**Assigned task**
Restate the full listing precisely as written.

**Material to process**
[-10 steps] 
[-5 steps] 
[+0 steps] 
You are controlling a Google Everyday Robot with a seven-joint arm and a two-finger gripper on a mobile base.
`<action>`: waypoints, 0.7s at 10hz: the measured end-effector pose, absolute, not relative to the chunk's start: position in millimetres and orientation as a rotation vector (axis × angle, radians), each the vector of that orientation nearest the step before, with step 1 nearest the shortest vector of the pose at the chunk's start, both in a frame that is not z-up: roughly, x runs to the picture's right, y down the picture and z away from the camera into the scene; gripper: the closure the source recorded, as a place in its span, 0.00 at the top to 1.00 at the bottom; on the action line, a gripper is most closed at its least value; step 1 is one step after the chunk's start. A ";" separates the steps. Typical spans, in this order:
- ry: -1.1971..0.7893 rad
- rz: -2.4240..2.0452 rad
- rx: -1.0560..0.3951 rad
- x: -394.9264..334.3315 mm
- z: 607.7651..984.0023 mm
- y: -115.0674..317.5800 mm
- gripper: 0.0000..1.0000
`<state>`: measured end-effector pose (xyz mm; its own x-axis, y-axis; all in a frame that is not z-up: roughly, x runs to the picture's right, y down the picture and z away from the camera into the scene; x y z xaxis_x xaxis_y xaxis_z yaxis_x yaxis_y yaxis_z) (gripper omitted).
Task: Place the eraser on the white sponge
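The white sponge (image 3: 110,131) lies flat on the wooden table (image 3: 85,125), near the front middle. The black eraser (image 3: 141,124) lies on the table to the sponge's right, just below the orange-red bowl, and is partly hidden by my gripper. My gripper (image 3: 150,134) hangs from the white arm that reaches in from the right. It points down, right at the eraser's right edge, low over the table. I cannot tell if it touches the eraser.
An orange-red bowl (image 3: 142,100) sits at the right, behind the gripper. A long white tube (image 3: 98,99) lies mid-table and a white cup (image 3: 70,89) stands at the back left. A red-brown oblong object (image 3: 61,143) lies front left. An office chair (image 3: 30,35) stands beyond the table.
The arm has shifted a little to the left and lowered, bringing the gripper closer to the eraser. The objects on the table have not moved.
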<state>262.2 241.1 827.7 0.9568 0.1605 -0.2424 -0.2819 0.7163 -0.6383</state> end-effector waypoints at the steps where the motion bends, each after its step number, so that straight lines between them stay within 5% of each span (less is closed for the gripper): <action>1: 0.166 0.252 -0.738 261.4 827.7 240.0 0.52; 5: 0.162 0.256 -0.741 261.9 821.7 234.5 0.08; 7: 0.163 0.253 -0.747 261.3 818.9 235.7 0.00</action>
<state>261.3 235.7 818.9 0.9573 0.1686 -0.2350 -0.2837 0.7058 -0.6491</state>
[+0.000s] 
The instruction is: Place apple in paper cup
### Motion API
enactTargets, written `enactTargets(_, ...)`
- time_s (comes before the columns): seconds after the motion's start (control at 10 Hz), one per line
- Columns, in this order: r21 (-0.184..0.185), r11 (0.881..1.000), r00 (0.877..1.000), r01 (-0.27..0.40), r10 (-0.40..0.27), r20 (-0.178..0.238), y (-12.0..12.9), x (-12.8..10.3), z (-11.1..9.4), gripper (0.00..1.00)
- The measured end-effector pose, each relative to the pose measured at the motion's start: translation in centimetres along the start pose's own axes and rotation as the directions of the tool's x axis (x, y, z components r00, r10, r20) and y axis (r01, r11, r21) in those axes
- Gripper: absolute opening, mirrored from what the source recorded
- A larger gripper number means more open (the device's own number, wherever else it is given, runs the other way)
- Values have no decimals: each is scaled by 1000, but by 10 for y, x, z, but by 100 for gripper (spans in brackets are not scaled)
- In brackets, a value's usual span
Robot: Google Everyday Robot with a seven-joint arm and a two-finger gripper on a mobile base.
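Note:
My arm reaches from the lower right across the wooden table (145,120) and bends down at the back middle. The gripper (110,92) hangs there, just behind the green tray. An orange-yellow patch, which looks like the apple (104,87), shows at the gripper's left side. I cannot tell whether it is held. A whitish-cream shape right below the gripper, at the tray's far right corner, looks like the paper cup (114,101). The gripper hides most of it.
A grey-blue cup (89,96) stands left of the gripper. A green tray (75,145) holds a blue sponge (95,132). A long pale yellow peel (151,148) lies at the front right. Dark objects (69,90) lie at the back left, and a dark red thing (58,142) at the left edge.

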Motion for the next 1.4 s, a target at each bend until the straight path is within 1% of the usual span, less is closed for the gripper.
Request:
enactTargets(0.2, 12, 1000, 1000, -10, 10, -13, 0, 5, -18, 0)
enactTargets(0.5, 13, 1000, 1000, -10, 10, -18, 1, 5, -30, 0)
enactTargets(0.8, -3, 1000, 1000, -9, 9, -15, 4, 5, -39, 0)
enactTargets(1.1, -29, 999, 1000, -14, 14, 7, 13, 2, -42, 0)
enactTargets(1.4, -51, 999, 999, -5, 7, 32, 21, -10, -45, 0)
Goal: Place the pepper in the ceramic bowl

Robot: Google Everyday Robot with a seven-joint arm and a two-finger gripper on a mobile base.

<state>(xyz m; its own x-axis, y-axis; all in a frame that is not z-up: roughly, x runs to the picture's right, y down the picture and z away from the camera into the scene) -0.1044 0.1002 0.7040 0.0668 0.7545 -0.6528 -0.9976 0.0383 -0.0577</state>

**Reply to the exercise**
[-10 steps] 
[-5 steps] 
[+0 steps] 
You are controlling a Google Everyday Robot with a seven-joint arm and a two-finger gripper on a mobile base.
`<action>`: waypoints, 0.7s at 10hz: the measured end-effector pose, absolute, not relative to the chunk's start: position in millimetres and orientation as a rotation vector (axis × angle, radians), each the vector of that orientation nearest the step before, with step 1 nearest the shortest vector of the pose at the chunk's start, both in a frame that is not z-up: roughly, x runs to the picture's right, y down the picture and z away from the camera into the scene; gripper: the closure the source recorded, as a place in its span, 0.00 at the top to 1.00 at the bottom; on the action line, a gripper is most closed at its least value; step 1 is one step after the chunk's start. A ";" separates the steps. Typical spans, in this order:
- ry: -1.1971..0.7893 rad
- rz: -2.4240..2.0452 rad
- rx: -1.0560..0.3951 rad
- x: -394.9264..334.3315 mm
- z: 607.7651..984.0023 mm
- y: -115.0674..317.5800 mm
- gripper: 0.0000..1.0000
`<state>`: measured end-effector pose (xyz mm; its own x-axis, y-axis; all in a frame that is not z-up: roughly, x runs to the picture's right, y down the picture and z away from the camera into the scene; x y z xaxis_x xaxis_y xaxis_z yaxis_x yaxis_y yaxis_z) (gripper omitted).
Task: Place the eraser on the white sponge
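The white sponge (image 3: 110,131) lies flat on the wooden table (image 3: 85,125), near the front middle. The black eraser (image 3: 141,124) lies on the table to the sponge's right, just below the orange-red bowl, and is partly hidden by my gripper. My gripper (image 3: 150,134) hangs from the white arm that reaches in from the right. It points down, right at the eraser's right edge, low over the table. I cannot tell if it touches the eraser.
An orange-red bowl (image 3: 142,100) sits at the right, behind the gripper. A long white tube (image 3: 98,99) lies mid-table and a white cup (image 3: 70,89) stands at the back left. A red-brown oblong object (image 3: 61,143) lies front left. An office chair (image 3: 30,35) stands beyond the table.
The arm has shifted a little to the left and lowered, bringing the gripper closer to the eraser. The objects on the table have not moved.
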<state>262.2 241.1 827.7 0.9568 0.1605 -0.2424 -0.2819 0.7163 -0.6383</state> end-effector waypoints at the steps where the motion bends, each after its step number, so that straight lines between them stay within 5% of each span (less is closed for the gripper): <action>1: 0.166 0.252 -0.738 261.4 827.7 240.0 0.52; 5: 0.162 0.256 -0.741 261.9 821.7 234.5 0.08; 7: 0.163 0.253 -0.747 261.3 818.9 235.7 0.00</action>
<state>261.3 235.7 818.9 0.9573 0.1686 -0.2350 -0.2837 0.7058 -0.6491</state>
[+0.000s] 
The instruction is: Place apple in paper cup
### Motion API
enactTargets, written `enactTargets(_, ...)`
- time_s (comes before the columns): seconds after the motion's start (control at 10 Hz), one per line
- Columns, in this order: r21 (-0.184..0.185), r11 (0.881..1.000), r00 (0.877..1.000), r01 (-0.27..0.40), r10 (-0.40..0.27), r20 (-0.178..0.238), y (-12.0..12.9), x (-12.8..10.3), z (-11.1..9.4), gripper (0.00..1.00)
- The measured end-effector pose, each relative to the pose measured at the motion's start: translation in centimetres along the start pose's own axes and rotation as the directions of the tool's x axis (x, y, z components r00, r10, r20) and y axis (r01, r11, r21) in those axes
- Gripper: absolute opening, mirrored from what the source recorded
- A larger gripper number means more open (the device's own number, wherever else it is given, runs the other way)
- Values have no decimals: each is scaled by 1000, but by 10 for y, x, z, but by 100 for gripper (spans in brackets are not scaled)
- In brackets, a value's usual span
Robot: Google Everyday Robot with a seven-joint arm and a two-finger gripper on a mobile base.
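Note:
My arm reaches from the lower right across the wooden table (145,120) and bends down at the back middle. The gripper (110,92) hangs there, just behind the green tray. An orange-yellow patch, which looks like the apple (104,87), shows at the gripper's left side. I cannot tell whether it is held. A whitish-cream shape right below the gripper, at the tray's far right corner, looks like the paper cup (114,101). The gripper hides most of it.
A grey-blue cup (89,96) stands left of the gripper. A green tray (75,145) holds a blue sponge (95,132). A long pale yellow peel (151,148) lies at the front right. Dark objects (69,90) lie at the back left, and a dark red thing (58,142) at the left edge.
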
Motion for the next 1.4 s, a target at each bend until the straight path is within 1% of the usual span, less is closed for the gripper.
Request:
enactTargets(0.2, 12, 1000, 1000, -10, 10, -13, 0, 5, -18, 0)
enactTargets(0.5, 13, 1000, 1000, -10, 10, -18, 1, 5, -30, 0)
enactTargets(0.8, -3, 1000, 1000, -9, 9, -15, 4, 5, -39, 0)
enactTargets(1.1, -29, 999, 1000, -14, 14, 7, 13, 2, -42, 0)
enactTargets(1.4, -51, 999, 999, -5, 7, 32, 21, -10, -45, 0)
Goal: Place the pepper in the ceramic bowl

Robot: Google Everyday Robot with a seven-joint arm and a two-finger gripper on a mobile base.

<state>(xyz m; its own x-axis, y-axis; all in a frame that is not z-up: roughly, x runs to the picture's right, y down the picture and z away from the camera into the scene) -0.1044 0.1002 0.7040 0.0668 0.7545 -0.6528 -0.9976 0.0383 -0.0577</state>

The output contains nothing further.